═════ Recorded data ═════
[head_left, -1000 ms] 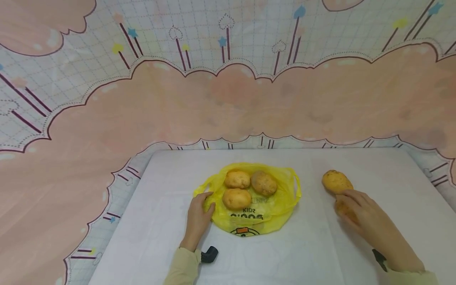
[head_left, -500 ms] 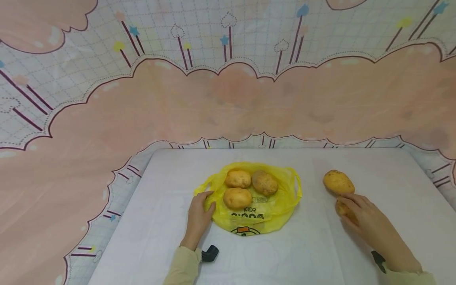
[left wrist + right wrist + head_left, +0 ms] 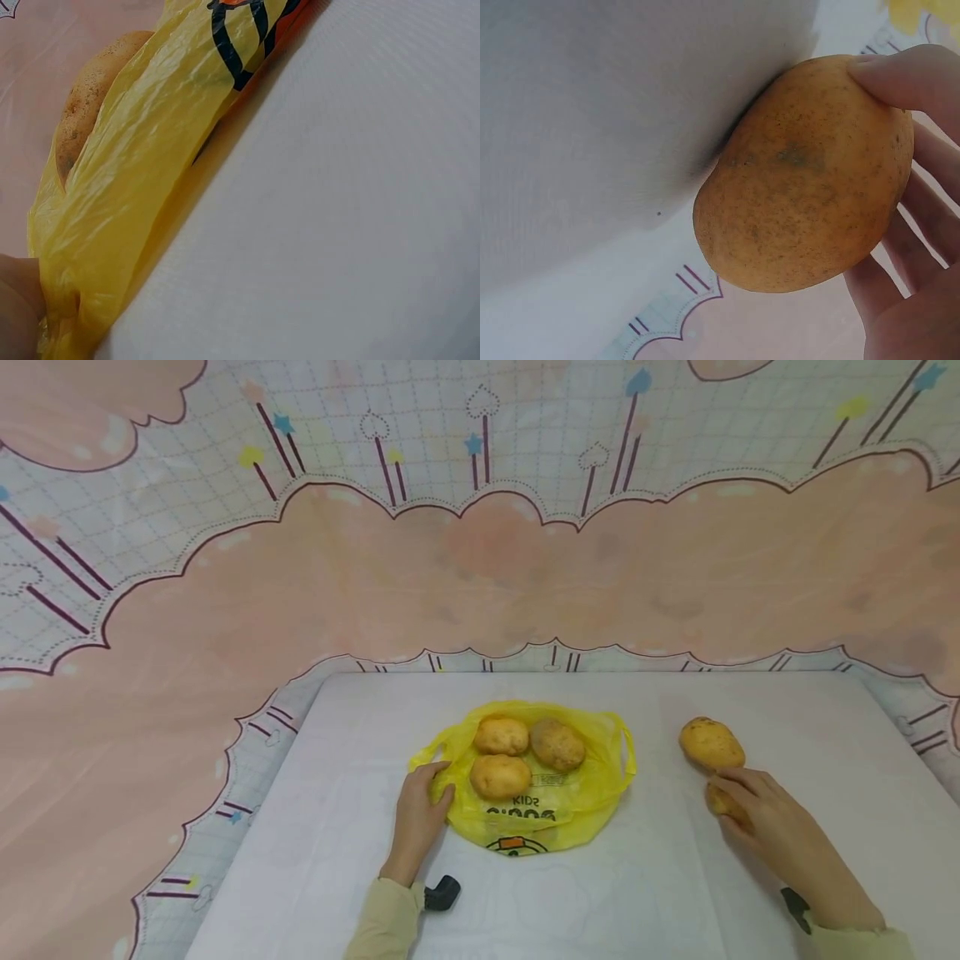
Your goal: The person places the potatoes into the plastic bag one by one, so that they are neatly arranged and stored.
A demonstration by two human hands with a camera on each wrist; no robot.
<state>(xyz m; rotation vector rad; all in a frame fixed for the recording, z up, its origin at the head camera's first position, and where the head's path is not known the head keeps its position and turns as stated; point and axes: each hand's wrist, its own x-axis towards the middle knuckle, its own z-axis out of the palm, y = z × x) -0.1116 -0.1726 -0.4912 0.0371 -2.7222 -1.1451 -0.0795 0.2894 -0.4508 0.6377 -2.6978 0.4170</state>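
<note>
A yellow plastic bag [image 3: 577, 814] lies spread on the white table, printed with dark letters and a cartoon figure. Three potatoes rest on it in the head view: one at the back left [image 3: 501, 737], a browner one to its right [image 3: 557, 745], and one in front [image 3: 500, 777]. My left hand [image 3: 420, 806] grips the bag's left edge, the plastic bunched beside the thumb [image 3: 16, 300] in the left wrist view. Over on the right, my right hand [image 3: 776, 818] holds another potato [image 3: 802, 180], thumb on one side and fingers round the other. Just beyond it lies a further potato [image 3: 711, 743].
The white table [image 3: 585, 910] reaches back to a patterned cloth backdrop [image 3: 480, 577] with pink cloud shapes. A black wrist mount [image 3: 442, 893] shows beside the left sleeve [image 3: 386, 918], and another dark mount [image 3: 797, 908] sits at the right wrist.
</note>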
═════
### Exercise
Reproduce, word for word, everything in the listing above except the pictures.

### The completed task
[head_left, -1000 ms] 
[head_left, -500 ms] 
[left wrist + right wrist + head_left, +0 ms] 
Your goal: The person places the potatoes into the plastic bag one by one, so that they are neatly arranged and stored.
A demonstration by two human hands with a camera on each wrist; no robot.
<state>(xyz m; rotation vector rad; all in a frame fixed for the recording, z up, its origin at the head camera's first position, and where the head's path is not known the head keeps its position and turns as stated; point and axes: each hand's wrist, its own x-axis towards the middle knuckle, its own z-axis out of the palm, y = z × x) -0.1116 -0.1726 -0.4912 0.0371 -2.7222 -1.1451 -0.0795 0.2894 -0.4508 0.6377 -2.6978 0.4170</state>
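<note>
A yellow plastic bag [image 3: 577, 814] lies spread on the white table, printed with dark letters and a cartoon figure. Three potatoes rest on it in the head view: one at the back left [image 3: 501, 737], a browner one to its right [image 3: 557, 745], and one in front [image 3: 500, 777]. My left hand [image 3: 420, 806] grips the bag's left edge, the plastic bunched beside the thumb [image 3: 16, 300] in the left wrist view. Over on the right, my right hand [image 3: 776, 818] holds another potato [image 3: 802, 180], thumb on one side and fingers round the other. Just beyond it lies a further potato [image 3: 711, 743].
The white table [image 3: 585, 910] reaches back to a patterned cloth backdrop [image 3: 480, 577] with pink cloud shapes. A black wrist mount [image 3: 442, 893] shows beside the left sleeve [image 3: 386, 918], and another dark mount [image 3: 797, 908] sits at the right wrist.
</note>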

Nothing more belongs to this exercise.